### Exercise details
Write out the listing again, exactly as it appears below.

### Supplied information

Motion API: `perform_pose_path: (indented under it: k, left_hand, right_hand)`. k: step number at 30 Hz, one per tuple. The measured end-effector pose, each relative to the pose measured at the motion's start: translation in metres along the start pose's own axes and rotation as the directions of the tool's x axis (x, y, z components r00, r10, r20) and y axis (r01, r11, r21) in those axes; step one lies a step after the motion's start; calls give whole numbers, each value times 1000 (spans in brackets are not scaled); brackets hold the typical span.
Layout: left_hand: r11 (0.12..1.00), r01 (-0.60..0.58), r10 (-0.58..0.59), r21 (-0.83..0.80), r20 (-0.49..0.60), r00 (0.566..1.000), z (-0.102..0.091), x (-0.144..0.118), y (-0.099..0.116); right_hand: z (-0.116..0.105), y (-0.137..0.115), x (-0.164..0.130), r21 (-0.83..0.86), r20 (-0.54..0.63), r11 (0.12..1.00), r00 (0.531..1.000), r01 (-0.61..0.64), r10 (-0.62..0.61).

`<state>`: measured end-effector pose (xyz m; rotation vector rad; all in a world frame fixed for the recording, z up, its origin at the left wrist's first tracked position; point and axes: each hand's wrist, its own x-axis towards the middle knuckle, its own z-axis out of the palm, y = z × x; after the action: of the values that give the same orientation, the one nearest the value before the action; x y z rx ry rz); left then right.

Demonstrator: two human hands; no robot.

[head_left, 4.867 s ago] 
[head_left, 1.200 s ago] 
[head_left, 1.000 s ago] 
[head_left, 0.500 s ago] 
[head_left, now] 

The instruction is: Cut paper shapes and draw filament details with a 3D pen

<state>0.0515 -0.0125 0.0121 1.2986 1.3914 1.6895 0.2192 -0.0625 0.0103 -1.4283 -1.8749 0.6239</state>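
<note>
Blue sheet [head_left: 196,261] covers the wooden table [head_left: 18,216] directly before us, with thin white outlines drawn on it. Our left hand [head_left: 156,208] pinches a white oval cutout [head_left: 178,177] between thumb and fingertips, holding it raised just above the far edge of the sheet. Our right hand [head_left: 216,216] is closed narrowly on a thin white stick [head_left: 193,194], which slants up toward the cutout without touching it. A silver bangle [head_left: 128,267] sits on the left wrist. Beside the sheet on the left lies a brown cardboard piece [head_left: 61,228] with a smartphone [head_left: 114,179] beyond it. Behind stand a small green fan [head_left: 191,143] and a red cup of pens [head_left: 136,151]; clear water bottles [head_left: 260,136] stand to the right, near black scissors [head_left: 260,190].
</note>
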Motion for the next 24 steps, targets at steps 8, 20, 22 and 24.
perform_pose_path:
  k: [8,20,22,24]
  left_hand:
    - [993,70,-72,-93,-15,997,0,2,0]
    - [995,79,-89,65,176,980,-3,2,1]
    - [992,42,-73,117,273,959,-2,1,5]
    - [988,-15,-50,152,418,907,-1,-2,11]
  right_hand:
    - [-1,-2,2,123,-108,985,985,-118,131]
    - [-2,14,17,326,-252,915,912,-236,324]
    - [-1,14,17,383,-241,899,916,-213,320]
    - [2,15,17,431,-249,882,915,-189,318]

### Answer box
Motion API: `perform_pose_path: (indented under it: k, left_hand, right_hand)`. k: step number at 30 Hz, one per tuple. The measured end-effector pose, each relative to the pose measured at the motion's start: translation in metres along the start pose's own axes and rotation as the directions of the tool's x axis (x, y, z components r00, r10, r20) and y axis (r01, r11, r21) in those axes; step one lies a step after the motion's start; calls give whole numbers, each value times 1000 (spans in brackets are not scaled); brackets hold the typical span.
Layout: left_hand: r11 (0.12..1.00), r01 (-0.60..0.58), r10 (-0.58..0.59), r21 (-0.83..0.80), r20 (-0.49..0.60), r00 (0.566..1.000), z (-0.102..0.091), x (-0.144..0.118), y (-0.099..0.116); right_hand: z (-0.116..0.105), y (-0.137..0.115), x (-0.164..0.130), r21 (-0.83..0.86), r20 (-0.54..0.63), r11 (0.12..1.00), r00 (0.531..1.000), r01 (-0.61..0.64), r10 (-0.62..0.61).

`<state>`: measured end-effector pose (xyz m; rotation vector rad; all in a world frame fixed for the recording, z up, its origin at the left wrist's first tracked position; point and axes: each hand's wrist, its own x-axis towards the middle knuckle, its own z-axis out of the palm, y = z × x; after the action: of the values that give the same orientation, the one nearest the value before the action; x y z rx ry rz); left then right.

Demonstrator: two human hands; no robot.

[head_left, 4.867 s ago] 
[head_left, 1.200 s ago] 
[head_left, 1.000 s ago] 
[head_left, 0.500 s ago] 
[head_left, now] 

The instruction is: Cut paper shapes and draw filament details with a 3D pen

<state>0.0515 -0.0125 0.0121 1.2986 1.3914 1.6895 0.2192 -0.0625 0.0103 -1.4283 -1.8749 0.6239</state>
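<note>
Blue sheet [head_left: 196,261] covers the wooden table [head_left: 18,216] directly before us, with thin white outlines drawn on it. Our left hand [head_left: 156,208] pinches a white oval cutout [head_left: 178,177] between thumb and fingertips, holding it raised just above the far edge of the sheet. Our right hand [head_left: 216,216] is closed narrowly on a thin white stick [head_left: 193,194], which slants up toward the cutout without touching it. A silver bangle [head_left: 128,267] sits on the left wrist. Beside the sheet on the left lies a brown cardboard piece [head_left: 61,228] with a smartphone [head_left: 114,179] beyond it. Behind stand a small green fan [head_left: 191,143] and a red cup of pens [head_left: 136,151]; clear water bottles [head_left: 260,136] stand to the right, near black scissors [head_left: 260,190].
</note>
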Motion for the next 24 steps, targets at steps 8, 20, 22 and 24.
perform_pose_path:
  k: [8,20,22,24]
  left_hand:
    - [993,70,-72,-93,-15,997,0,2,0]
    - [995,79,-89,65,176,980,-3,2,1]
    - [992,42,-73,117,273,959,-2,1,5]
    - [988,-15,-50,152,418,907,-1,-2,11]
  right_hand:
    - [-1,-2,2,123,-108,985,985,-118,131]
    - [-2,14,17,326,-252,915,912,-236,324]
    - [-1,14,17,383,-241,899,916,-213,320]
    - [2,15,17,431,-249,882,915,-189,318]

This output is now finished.